Salieron y se metieron en los cerdos. Y la piara entera se abalanzó acantilado abajo y se ahogó en el agua.

Los porquerizos huyeron al pueblo y lo contaron todo, incluyendo lo de los endemoniados.

Entonces el pueblo entero salió a donde estaba Jesús y, al verlo, le rogaron que se marchara de su país.

Palabra del Señor.

 

Comentando las lecturas de hoy...

 

La actividad liberadora de Jesús trasciende fronteras

 

Cuando nos colocamos frente a la Palabra de Dios, ésta puede iluminar muchas realidades de nuestra vida. El texto de hoy bien se presta para hacer una reflexión sobre posesiones demoníacas, liberaciones y exorcismos y el poder del mal obrando en el mundo, en clara confrontación con el poder y dominio de Dios. Pero vamos a fijar nuestra atención en uno de los tantos detalles de este relato de los endemoniados: sucede en tierra extranjera.
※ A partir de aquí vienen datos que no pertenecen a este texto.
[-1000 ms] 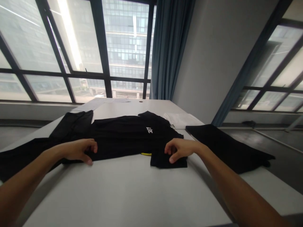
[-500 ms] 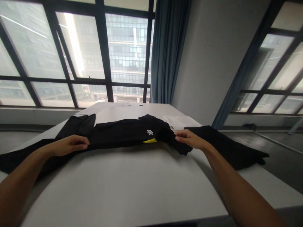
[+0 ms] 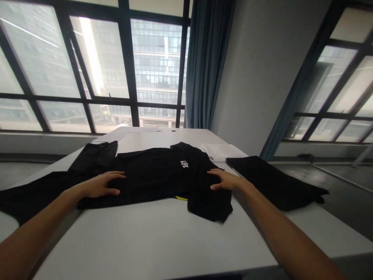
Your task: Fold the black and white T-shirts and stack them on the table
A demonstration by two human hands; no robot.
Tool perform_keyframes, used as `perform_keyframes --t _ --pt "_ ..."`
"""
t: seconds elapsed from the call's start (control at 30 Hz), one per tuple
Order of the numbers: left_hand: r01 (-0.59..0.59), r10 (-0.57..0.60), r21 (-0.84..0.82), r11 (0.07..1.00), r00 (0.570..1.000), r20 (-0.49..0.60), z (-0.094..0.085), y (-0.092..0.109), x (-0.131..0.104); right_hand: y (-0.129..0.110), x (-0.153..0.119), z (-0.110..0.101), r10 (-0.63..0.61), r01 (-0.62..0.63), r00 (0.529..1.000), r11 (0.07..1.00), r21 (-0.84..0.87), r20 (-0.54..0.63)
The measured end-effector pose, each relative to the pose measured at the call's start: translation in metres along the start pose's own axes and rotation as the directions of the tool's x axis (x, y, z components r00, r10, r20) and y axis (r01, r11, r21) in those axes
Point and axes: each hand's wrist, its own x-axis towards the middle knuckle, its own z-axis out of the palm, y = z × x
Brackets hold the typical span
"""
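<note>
A black T-shirt (image 3: 157,171) with white lettering on the chest lies spread sideways across the white table (image 3: 140,241). Its collar end points right, and one short sleeve hangs toward me over the tabletop. A bit of yellow (image 3: 181,198) peeks out at its near edge. My left hand (image 3: 101,184) is over the shirt's hem end with fingers apart, holding nothing. Over the shoulder and sleeve area is my right hand (image 3: 223,179), also with spread fingers and nothing gripped. Whether the fingertips touch the cloth I cannot tell.
Dark folded cloth (image 3: 94,157) and more black fabric (image 3: 35,192) lie at the left. A black garment (image 3: 274,182) rests on the right side, and white, plastic-looking material (image 3: 223,151) sits behind the shirt. Windows and a blue curtain (image 3: 208,66) stand beyond the table.
Both hands have let go of the shirt's near edge and opened. That edge and the sleeve, raised and bunched before, now lie flat, closer to me. Less yellow shows.
</note>
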Motion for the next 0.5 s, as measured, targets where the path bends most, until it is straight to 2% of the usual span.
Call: perform_keyframes --t 0.13,0.23,0.3,0.4,0.5 --pt "0.031 -0.035 0.04 0.999 0.994 0.104 0.006 -0.013 0.003 0.025 0.002 -0.005 0.09 -0.092 0.986 0.996 0.01 0.143" --pt "0.027 -0.035 0.065 0.997 0.991 0.13 0.0 -0.014 -0.002 0.029 -0.001 -0.011 0.089 -0.092 0.987 0.996 0.015 0.131" --pt "-0.003 -0.005 0.075 0.997 0.994 0.109 -0.002 -0.006 -0.004 0.021 -0.003 -0.011 0.028 -0.029 0.997 1.0 0.012 0.066" --pt "-0.097 0.096 0.02 0.995 0.994 0.054 0.004 0.017 -0.002 -0.004 -0.003 -0.004 -0.126 0.126 0.992 0.992 0.019 0.0" --pt "-0.174 0.174 -0.009 0.985 0.984 0.044 0.017 0.037 0.006 -0.028 -0.002 0.007 -0.204 0.203 0.978 0.979 0.034 0.037"
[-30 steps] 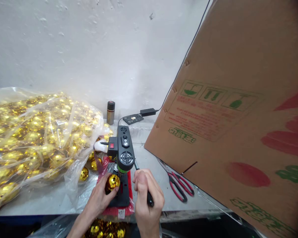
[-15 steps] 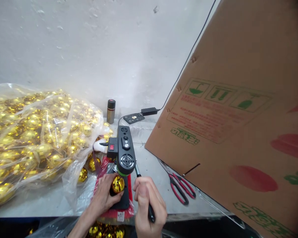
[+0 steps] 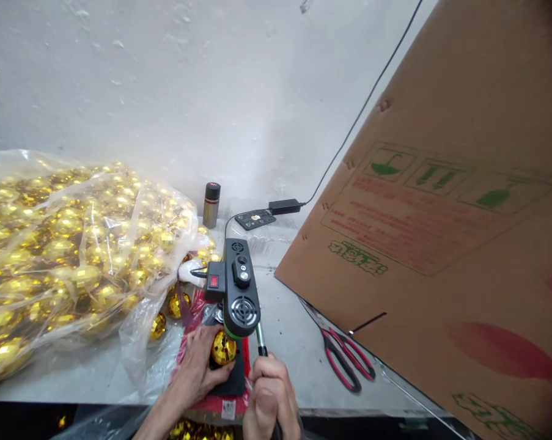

El episodio tiene un claro sentido simbólico. Jesús libera a los endemoniados en territorio no judío. Su actividad como exorcista es un signo de la llegada del Reino y trasciende las fronteras judías. La universalidad de la salvación se ve manifestada también en el poder liberador de Jesús que se extiende a tierras extranjeras. Jesús libera del poder del maligno también a los no judíos y eso nos transmite una gran confianza a todos los que compartimos este mensaje de salvación en cualquier parte del mundo. Cristo vino para salvar al mundo entero y nosotros, fieles continuadores de esa evangelización, debemos saber que nadie está excluido del Reino de Dios, a no ser aquellos que se nieguen a recibirlo y actúen en contra de los preceptos de Dios. En nuestra evangelización no podemos ser excluyentes. Los endemoniados del texto de hoy son solo un escenario en el que el demonio se atreve a enfrentarse con Dios y Jesús actúa en contra del poder que los tiene bajo su dominio, no sobre la persona de los endemoniados. Una prostituta no es enemiga de Dios y no es territorio al que no nos podemos acercar para evangelizar. Dios rechaza el pecado de la prostituta, no a la prostituta. Un asesino es territorio de evangelización para nosotros, lo mismo que una persona que practica hechicerías o algún tipo de brujería. Dios no condenó a los endemoniados, los liberó expulsando a los demonios que los tenían dominados. 

Tampoco Dios nos rechaza por nuestro pecado, sino al pecado que habita en nosotros y es capaz de liberarnos del poder y dominio del pecado sobre nosotros. Esa confianza debe llenarnos de paz y buscar esa salvación que Cristo nos ofrece sin excluir a nadie. Todo el empeño satánico consiste en bloquear a los hombres el camino de la salvación (cf. v. 29). Si llega la salvación, si se instaura el reino de Dios, es porque Dios, en Jesús, triunfa radicalmente sobre las fuerzas del mal, cuya presencia se manifiesta en todos los puntos sombríos de la existencia humana: el pecado, la enfermedad y la muerte. Solo debemos abrir nuestros corazones para que Jesús obre en nuestra vida y nos libere del poder del maligno, del poder del pecado.